Workspace Orchestration
Workspace orchestration turns an agent workspace into an eventful operating surface. Agents and platform code still write ordinary files to S3, but a small set of prefixes have meaning: a markdown request under work/inbox/ wakes a folder-addressed agent, a lifecycle JSON file under work/runs/*/events/ advances a run, a review/ file asks a human to step in, and memory writes can trigger follow-up processing.
The important idea is that the folder is the routing boundary. The root agent is addressed as ., and specialist folders like expenses/ or customer-support/escalations/ are addressed by their relative path.

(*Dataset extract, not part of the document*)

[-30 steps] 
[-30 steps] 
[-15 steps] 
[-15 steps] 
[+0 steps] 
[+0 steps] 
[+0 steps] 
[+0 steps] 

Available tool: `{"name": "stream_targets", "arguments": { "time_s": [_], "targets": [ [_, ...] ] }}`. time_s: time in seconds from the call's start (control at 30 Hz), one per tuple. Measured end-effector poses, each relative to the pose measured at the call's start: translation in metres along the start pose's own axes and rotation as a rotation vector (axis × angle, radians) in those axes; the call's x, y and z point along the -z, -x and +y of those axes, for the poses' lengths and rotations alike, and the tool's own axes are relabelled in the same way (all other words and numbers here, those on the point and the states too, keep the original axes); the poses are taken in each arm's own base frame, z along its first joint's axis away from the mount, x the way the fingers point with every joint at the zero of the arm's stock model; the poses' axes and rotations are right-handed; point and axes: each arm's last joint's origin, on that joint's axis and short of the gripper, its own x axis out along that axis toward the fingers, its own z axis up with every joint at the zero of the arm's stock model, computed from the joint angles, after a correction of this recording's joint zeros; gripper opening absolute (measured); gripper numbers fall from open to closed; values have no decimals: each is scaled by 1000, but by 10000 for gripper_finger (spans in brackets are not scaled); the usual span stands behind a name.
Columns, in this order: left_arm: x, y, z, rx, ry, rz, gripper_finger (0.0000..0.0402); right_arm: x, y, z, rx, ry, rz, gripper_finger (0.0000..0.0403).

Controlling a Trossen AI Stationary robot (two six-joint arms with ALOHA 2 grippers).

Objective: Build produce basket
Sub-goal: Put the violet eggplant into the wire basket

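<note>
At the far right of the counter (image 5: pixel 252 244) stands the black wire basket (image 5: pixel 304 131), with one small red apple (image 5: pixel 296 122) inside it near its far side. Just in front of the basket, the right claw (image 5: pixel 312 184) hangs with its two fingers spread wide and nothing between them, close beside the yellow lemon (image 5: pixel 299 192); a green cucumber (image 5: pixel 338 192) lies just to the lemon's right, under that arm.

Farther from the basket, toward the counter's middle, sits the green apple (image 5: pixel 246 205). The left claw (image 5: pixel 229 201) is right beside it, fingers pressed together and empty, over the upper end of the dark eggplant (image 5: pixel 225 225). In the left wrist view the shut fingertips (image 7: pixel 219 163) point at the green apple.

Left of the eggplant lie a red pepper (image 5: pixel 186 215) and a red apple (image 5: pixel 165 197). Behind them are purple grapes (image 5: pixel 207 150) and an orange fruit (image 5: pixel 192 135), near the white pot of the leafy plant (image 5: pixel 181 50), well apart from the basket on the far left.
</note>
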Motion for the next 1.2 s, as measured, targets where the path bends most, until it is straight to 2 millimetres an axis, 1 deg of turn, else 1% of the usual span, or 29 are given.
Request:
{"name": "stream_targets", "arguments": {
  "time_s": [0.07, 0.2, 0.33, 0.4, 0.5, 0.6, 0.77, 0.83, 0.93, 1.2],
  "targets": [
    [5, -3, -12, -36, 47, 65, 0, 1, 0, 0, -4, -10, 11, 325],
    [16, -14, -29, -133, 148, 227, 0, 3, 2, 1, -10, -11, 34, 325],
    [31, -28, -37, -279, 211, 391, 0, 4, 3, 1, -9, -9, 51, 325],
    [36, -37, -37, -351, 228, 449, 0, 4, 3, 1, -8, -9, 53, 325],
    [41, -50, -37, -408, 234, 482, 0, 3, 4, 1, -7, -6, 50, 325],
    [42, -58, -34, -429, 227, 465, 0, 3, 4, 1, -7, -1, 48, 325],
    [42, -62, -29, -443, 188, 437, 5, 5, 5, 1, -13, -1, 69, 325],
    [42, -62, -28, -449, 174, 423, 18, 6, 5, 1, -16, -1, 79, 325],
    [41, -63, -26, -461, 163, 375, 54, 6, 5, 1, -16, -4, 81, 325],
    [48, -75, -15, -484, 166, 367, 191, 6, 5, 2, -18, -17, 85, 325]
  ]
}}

That keeps async work aligned with the same workspace model used by the workspace overlay and Folder Is the Agent.
What it enables
Section titled “What it enables”Use workspace orchestration when work should outlive the current turn, needs a specialist folder, may wait on a person, or should resume another run later.
Common patterns:
- Async specialist work — a parent asks
legal/orexpenses/to handle work without blocking the current turn. - Human-in-the-loop review — an agent writes a review request, then resumes when the review is accepted or cancelled.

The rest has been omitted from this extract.